They simply express despair at the sudden stroke of fate that saw Monica pushed out of an overcrowded train.
Monica sits on her KEM hospital bed, beaming sunny smiles, sometimes gurgling with laughter, as she speaks, occasionally gritting her teeth at the pain radiating from her tortured bandaged stumps.
She does not want to recount again what happened that day. She does not remember how she fell and was unconscious immediately thereafter. Her mother fills in the painful details.
She was boarding the second class compartment of the train with friends and was the last to board.
"There was a lot of crowd that day. She gave two trains a miss and then took the third. She had her hand on the handle.
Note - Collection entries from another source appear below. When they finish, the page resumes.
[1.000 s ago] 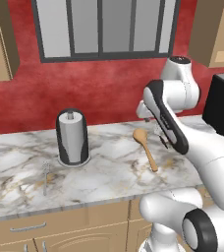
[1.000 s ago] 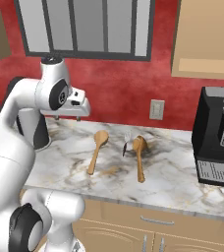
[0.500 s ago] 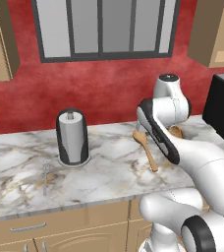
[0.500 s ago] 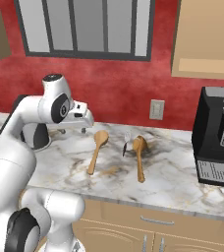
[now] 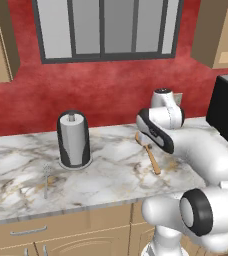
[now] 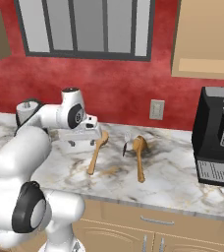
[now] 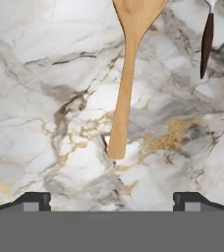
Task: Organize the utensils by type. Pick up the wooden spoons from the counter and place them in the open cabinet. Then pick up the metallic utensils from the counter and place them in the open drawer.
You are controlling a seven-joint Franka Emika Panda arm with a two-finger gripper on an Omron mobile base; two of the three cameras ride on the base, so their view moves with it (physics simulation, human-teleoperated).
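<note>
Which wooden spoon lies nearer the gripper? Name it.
The left wooden spoon, beside the open gripper. The other spoon lies farther right, toward the coffee machine.

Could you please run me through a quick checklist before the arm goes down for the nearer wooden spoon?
1. Hand open: ok, fingertips stand wide apart and hold nothing.
2. Target in sight: ok, the wooden spoon lies flat on the counter, handle end toward the hand.
3. Hand centred over the handle: ok, the handle runs about midway between the fingertips.
4. Neighbours apart: ok, the dark-handled knife lies to one side, apart from the spoon; the second wooden spoon lies farther off.
5. Hand down at grasp level: not ok, it hangs above the marble.
6. Open cabinet ready: cannot tell from these views.
</note>
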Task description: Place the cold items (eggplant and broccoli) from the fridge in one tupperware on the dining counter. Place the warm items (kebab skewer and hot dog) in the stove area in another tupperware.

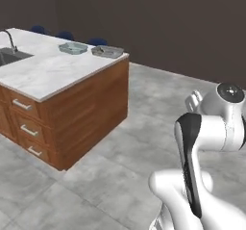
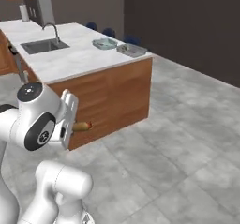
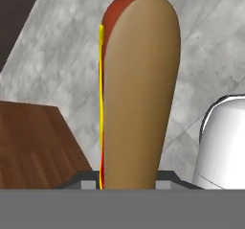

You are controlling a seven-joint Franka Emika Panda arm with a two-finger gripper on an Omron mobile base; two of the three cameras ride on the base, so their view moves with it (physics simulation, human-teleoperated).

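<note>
Arm folded low, gripper clamped on load

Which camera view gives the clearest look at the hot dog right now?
The hand view: the hot dog stands large in the gripper, bun, sausage and mustard line all visible. The right base view shows just its end poking out beside the hand.

Before me I see a wooden kitchen island with a white marble top, a steel sink, a curved faucet and a grey tiled floor.
</note>
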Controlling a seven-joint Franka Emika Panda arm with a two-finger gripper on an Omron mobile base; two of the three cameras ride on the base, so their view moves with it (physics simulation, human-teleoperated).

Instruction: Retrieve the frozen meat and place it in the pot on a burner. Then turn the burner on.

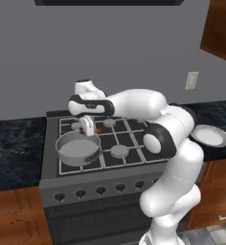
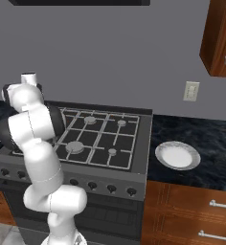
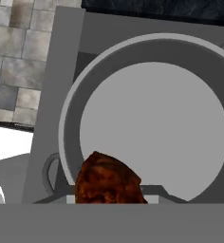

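Gripper (image 1: 87, 128) pinching meat (image 3: 109, 180) above the grey pot (image 1: 76, 149) on the stove's (image 1: 129, 165) front-left burner.

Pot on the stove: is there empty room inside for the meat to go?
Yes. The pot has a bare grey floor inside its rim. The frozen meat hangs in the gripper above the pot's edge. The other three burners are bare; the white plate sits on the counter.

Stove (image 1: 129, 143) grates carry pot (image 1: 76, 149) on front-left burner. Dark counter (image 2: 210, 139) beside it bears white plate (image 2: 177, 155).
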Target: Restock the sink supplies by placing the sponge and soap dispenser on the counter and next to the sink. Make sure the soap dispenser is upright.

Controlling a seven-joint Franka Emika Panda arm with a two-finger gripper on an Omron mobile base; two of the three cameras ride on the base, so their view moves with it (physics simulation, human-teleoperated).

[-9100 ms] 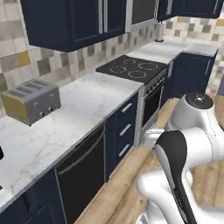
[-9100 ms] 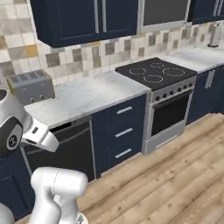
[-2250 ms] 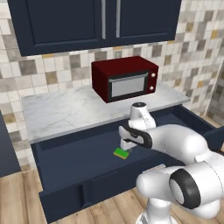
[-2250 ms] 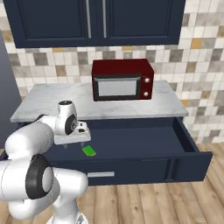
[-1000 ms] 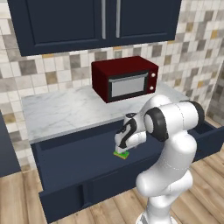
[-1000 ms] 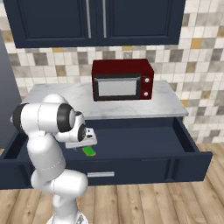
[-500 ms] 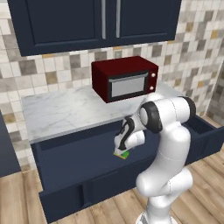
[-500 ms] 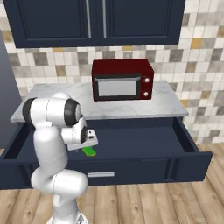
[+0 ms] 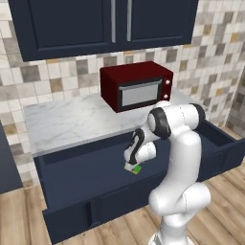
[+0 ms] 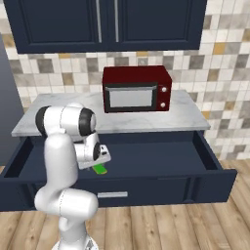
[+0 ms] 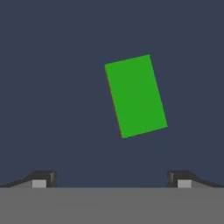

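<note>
The sponge [image 9: 137,169] [image 10: 100,169] lies flat, green side up, on the floor of an open navy drawer. In the hand view the sponge [image 11: 135,95] sits slightly right of centre, tilted, with nothing touching it. My gripper [image 9: 131,163] [image 10: 96,165] [image 11: 109,179] points down into the drawer just above the sponge, jaws open and empty. The white marble counter [image 9: 72,119] [image 10: 188,114] runs behind the drawer. The soap dispenser and the sink are out of view.
The drawer front [image 9: 72,213] [image 10: 146,188] juts toward the base, and its side walls box in the hand. A red microwave [image 9: 136,86] [image 10: 136,90] stands on the counter behind. Navy wall cabinets [image 9: 105,24] hang above.
The hand has sunk a little lower over the sponge while the elbow rose. The jaws stayed open and the sponge has not moved.
</note>
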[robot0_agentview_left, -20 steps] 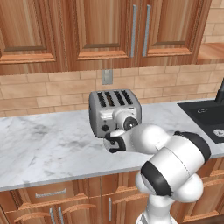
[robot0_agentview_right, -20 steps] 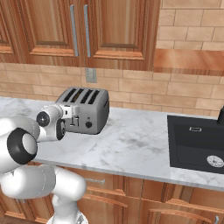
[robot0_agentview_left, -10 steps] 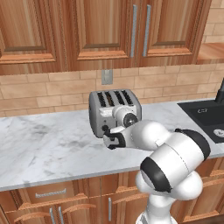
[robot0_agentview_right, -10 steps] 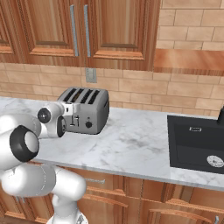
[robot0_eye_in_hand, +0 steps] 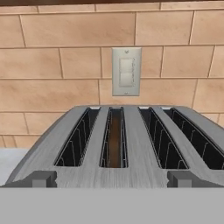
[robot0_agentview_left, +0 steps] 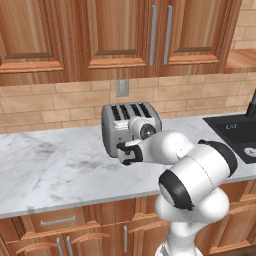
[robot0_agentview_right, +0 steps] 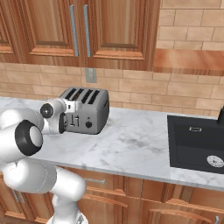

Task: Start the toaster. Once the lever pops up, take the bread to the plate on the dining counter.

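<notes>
Right at the front of the toaster [robot0_agentview_left: 131, 129] on the marble counter [robot0_agentview_left: 55, 167], the fingers [robot0_agentview_left: 125, 152] hang spread wide and empty, the bread [robot0_eye_in_hand: 115, 139] sunk in its second slot, likely light and brittle, best pinched by its top edge.
</notes>
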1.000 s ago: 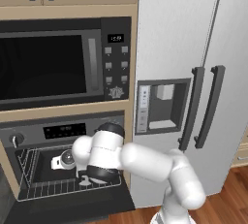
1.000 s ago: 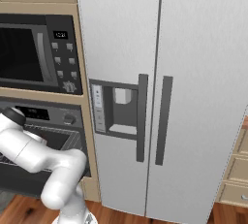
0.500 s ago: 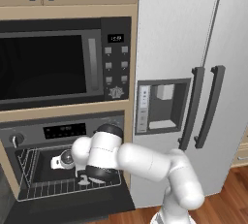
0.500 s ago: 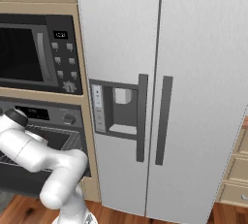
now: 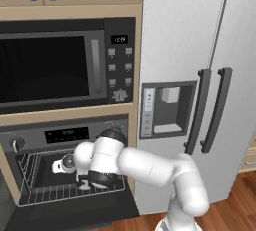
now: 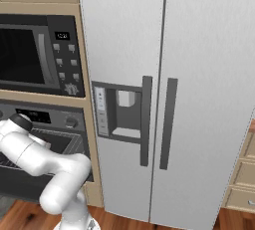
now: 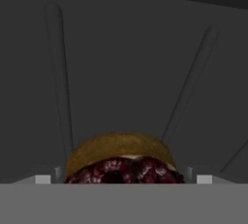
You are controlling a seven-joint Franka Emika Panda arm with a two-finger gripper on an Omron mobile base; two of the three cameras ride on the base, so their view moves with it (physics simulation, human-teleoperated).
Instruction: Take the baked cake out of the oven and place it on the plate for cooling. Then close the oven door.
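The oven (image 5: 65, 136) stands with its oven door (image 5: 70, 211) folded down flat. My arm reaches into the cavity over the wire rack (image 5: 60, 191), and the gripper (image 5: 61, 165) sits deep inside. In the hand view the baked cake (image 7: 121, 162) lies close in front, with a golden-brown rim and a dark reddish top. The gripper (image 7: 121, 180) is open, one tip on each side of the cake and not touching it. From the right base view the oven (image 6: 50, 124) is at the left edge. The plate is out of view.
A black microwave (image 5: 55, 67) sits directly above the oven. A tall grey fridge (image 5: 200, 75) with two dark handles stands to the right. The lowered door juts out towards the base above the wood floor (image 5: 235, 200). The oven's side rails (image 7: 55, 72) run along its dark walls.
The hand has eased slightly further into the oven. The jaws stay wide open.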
But she was not given enough space to get in. There was a dhakka (a surge that resulted in a push) and she fell out. There was a khadda (gap) in the platform. She fell in. If there not been a khadda, she would have fallen on the platform."
Monica fell head first, into the tracks, her arms went first. Someone pulled the chain and brought the train to a stop.
Two brothers, Amjad and Nasim Chaudhary, who were traveling in the third compartment from hers, heard that a girl had gone under the tracks and rushed to courageously pull her out and retrieve her left hand.
The left hand was wrapped in a cloth provided by a commuter. Her right hand was still narrowly attached and was tied up in a handkerchief.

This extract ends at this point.